** DATA BLOCK follows **

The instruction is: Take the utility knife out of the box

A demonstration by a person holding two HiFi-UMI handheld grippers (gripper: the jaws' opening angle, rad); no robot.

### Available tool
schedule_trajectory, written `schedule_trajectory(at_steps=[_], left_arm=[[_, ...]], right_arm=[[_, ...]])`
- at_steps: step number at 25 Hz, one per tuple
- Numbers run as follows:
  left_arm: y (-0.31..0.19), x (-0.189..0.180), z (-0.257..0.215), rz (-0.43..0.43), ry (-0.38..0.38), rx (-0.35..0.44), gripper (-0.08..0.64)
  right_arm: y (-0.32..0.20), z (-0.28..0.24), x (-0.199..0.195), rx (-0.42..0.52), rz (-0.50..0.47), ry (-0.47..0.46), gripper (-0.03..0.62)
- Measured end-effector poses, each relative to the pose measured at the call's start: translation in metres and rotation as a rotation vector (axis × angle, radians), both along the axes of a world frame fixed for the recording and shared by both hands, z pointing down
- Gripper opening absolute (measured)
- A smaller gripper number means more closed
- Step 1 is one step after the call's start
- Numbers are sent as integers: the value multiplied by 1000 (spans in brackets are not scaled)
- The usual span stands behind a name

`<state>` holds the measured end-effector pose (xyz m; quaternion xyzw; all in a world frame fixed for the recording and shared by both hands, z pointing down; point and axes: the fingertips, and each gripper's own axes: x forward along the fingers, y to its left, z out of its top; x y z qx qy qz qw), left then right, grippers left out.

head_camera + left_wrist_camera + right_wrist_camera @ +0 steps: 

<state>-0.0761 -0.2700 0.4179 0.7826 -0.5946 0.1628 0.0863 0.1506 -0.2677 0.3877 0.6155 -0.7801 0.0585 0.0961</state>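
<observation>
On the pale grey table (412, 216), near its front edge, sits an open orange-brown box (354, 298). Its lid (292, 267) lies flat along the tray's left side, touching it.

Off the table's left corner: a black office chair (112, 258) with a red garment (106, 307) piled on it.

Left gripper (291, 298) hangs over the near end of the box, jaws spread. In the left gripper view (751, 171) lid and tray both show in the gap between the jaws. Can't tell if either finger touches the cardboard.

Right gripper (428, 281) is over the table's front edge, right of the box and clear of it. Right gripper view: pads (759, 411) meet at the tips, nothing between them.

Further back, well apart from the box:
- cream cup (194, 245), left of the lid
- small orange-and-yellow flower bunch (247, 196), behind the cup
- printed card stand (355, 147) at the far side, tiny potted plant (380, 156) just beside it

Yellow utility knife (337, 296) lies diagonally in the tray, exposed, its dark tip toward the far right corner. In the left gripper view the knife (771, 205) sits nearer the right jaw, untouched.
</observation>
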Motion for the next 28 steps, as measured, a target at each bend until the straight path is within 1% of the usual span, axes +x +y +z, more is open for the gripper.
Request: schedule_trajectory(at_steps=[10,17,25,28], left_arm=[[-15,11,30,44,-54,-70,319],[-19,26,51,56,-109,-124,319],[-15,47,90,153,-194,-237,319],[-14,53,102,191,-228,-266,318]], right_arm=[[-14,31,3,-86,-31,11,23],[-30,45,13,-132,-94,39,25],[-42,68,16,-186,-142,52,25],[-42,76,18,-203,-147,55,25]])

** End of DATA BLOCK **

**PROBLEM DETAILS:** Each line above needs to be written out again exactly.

**SOLUTION:**
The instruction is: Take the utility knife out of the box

A demonstration by a person holding two HiFi-UMI handheld grippers (gripper: the jaws' opening angle, rad); no robot.

### Available tool
schedule_trajectory, written `schedule_trajectory(at_steps=[_], left_arm=[[_, ...]], right_arm=[[_, ...]])`
- at_steps: step number at 25 Hz, one per tuple
- Numbers run as follows:
  left_arm: y (-0.31..0.19), x (-0.189..0.180), z (-0.257..0.215), rz (-0.43..0.43), ry (-0.38..0.38), rx (-0.35..0.44), gripper (-0.08..0.64)
  right_arm: y (-0.32..0.20), z (-0.28..0.24), x (-0.199..0.195), rx (-0.42..0.52), rz (-0.50..0.47), ry (-0.47..0.46), gripper (-0.03..0.62)
- Measured end-effector poses, each relative to the pose measured at the call's start: translation in metres and rotation as a rotation vector (axis × angle, radians), both along the axes of a world frame fixed for the recording and shared by both hands, z pointing down
- Gripper opening absolute (measured)
- A smaller gripper number means more closed
- Step 1 is one step after the call's start
- Numbers are sent as integers: the value multiplied by 1000 (spans in brackets are not scaled)
- The usual span stands behind a name

`<state>` holds the measured end-effector pose (xyz m; quaternion xyzw; all in a world frame fixed for the recording and shared by both hands, z pointing down; point and axes: the fingertips, and each gripper's own axes: x forward along the fingers, y to its left, z out of its top; x y z qx qy qz qw), left then right, grippers left out.

head_camera + left_wrist_camera + right_wrist_camera @ +0 steps: 

<state>-0.0761 -0.2700 0.4179 0.7826 -0.5946 0.1628 0.0863 0.1506 -0.2677 0.3877 0.6155 -0.7801 0.0585 0.0961</state>
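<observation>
On the pale grey table (412, 216), near its front edge, sits an open orange-brown box (354, 298). Its lid (292, 267) lies flat along the tray's left side, touching it.

Off the table's left corner: a black office chair (112, 258) with a red garment (106, 307) piled on it.

Left gripper (291, 298) hangs over the near end of the box, jaws spread. In the left gripper view (751, 171) lid and tray both show in the gap between the jaws. Can't tell if either finger touches the cardboard.

Right gripper (428, 281) is over the table's front edge, right of the box and clear of it. Right gripper view: pads (759, 411) meet at the tips, nothing between them.

Further back, well apart from the box:
- cream cup (194, 245), left of the lid
- small orange-and-yellow flower bunch (247, 196), behind the cup
- printed card stand (355, 147) at the far side, tiny potted plant (380, 156) just beside it

Yellow utility knife (337, 296) lies diagonally in the tray, exposed, its dark tip toward the far right corner. In the left gripper view the knife (771, 205) sits nearer the right jaw, untouched.
</observation>
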Motion for the next 28 steps, as measured, a target at each bend until the straight path is within 1% of the usual span, axes +x +y +z, more is open for the gripper.
Request: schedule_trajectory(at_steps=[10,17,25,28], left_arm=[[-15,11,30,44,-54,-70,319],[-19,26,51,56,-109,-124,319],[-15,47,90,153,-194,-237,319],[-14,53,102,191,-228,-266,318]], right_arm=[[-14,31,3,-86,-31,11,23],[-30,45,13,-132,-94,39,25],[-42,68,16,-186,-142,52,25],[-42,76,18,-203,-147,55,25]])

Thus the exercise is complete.